A patchwork system is not inherently bad - especially in the absence of a unified federal law - but as previously noted, the main worry is over complying with different and/or conflicting requirements of the various state laws. This requires businesses to - before the effective date of any given privacy law - conduct a comprehensive data mapping to understand where personal data is coming from and where it’s going, update policies and procedures to ensure consumer requests are handled diligently, identify and review data-sharing contracts, and redraft and update public privacy documents. Ultimately, these efforts have the potential to consume a significant amount of businesses resources and may require engineers, lawyers, product managers, and business executives to work together in ways they haven’t before. Some states, like Virginia, may elect to establish a working group to assess a privacy law’s implementation in order to aid in compliance efforts.

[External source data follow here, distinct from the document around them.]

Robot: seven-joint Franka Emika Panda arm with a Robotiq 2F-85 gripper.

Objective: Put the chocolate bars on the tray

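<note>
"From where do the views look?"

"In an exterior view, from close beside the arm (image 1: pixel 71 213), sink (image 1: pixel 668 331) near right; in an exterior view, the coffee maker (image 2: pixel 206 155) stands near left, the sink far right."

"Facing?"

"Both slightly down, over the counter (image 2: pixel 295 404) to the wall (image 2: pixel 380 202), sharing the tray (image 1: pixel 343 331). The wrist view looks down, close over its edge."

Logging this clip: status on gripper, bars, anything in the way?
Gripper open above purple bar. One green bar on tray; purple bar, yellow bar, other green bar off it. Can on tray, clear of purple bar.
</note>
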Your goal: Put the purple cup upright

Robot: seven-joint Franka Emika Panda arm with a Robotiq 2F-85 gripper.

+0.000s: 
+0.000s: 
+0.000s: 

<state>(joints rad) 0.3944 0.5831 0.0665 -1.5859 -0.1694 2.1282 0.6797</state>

One theory is that a patchwork of different state privacy laws will increase the pressure on Congress to create a federal alternative - especially because it would lessen the compliance burdens on affected businesses - and yet another theory holds that dozens of independent laws will lower the chances of a federal law, since the states have seemingly “solved” the problem. There is already some credence to the latter theory, even in the privacy and information security space: every state has its own data breach notification law, and Congress has never succeeded in passing a superseding, federal counterpart (the last bill on this topic was introduced in 2017, and was the third iteration on the matter).

Given the federal government’s resource constraints for protecting consumer privacy at scale, its inability to pass unifying legislation, and the momentum that California and Virginia have initiated - state privacy law experiments are poised to continue moving forward in the coming years. What remains to be seen, however, is which states will produce the most effective privacy schemes and how businesses respond.